Provided material:
........

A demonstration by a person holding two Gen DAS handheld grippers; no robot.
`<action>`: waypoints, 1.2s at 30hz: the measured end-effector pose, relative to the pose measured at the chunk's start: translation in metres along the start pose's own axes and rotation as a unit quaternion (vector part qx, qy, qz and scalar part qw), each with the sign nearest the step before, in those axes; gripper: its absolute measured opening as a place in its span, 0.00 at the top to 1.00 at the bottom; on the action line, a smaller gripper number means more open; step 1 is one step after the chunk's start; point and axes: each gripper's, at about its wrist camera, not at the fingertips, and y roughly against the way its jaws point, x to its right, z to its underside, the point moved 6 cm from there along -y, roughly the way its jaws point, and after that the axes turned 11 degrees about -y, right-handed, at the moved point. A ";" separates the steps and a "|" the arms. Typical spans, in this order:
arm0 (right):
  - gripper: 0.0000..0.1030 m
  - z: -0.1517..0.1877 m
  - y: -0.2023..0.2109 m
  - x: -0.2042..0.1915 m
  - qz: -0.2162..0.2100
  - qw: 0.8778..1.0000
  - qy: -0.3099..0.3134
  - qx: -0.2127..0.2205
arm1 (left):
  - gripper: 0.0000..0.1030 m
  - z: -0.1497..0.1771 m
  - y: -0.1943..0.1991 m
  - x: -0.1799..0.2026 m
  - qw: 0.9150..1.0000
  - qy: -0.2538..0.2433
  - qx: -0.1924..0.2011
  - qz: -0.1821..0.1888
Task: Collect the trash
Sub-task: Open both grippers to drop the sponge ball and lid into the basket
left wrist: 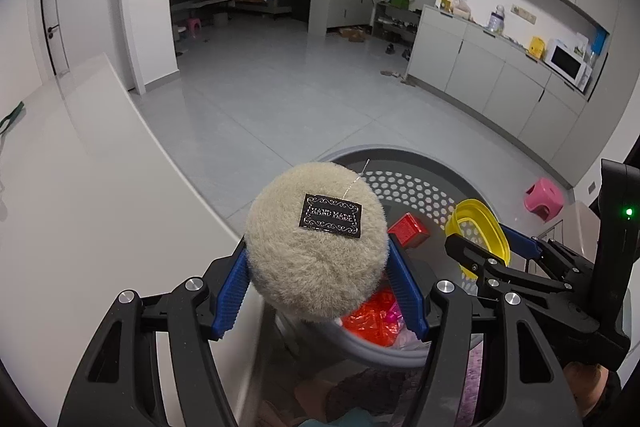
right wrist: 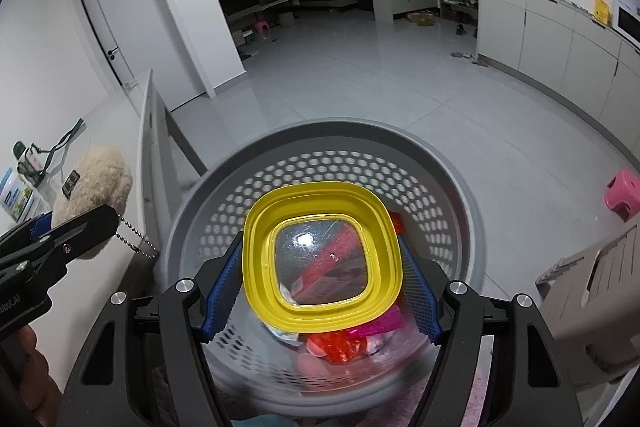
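Observation:
My left gripper (left wrist: 318,267) is shut on a beige fluffy pompom (left wrist: 316,243) with a black "HAND MADE" label, held at the left rim of the grey perforated basket (left wrist: 404,183). It also shows in the right wrist view (right wrist: 94,187), with a bead chain hanging. My right gripper (right wrist: 322,267) is shut on a yellow lid with a clear middle (right wrist: 322,255), held over the basket (right wrist: 460,211). The lid also shows in the left wrist view (left wrist: 478,231). The basket holds red and pink wrappers (right wrist: 344,343) and a red box (left wrist: 408,229).
A white counter (left wrist: 80,195) lies left of the basket, with bottles and a green strap (right wrist: 28,167) on it. A beige crate (right wrist: 592,303) stands at the right, a pink stool (right wrist: 624,193) beyond it. Grey tiled floor and cabinets (left wrist: 500,79) lie further back.

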 end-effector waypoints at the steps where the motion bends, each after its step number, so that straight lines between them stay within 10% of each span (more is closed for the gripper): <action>1: 0.33 -0.001 0.000 0.004 0.001 1.000 -0.003 0.001 | 0.39 -0.002 -0.002 0.003 1.000 -0.003 -0.001 0.001; 36: 0.29 0.001 -0.016 0.023 0.013 1.000 0.007 -0.015 | 0.25 -0.011 -0.030 0.037 0.999 -0.027 -0.019 -0.018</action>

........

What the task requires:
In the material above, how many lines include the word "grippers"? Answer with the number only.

Your response:
2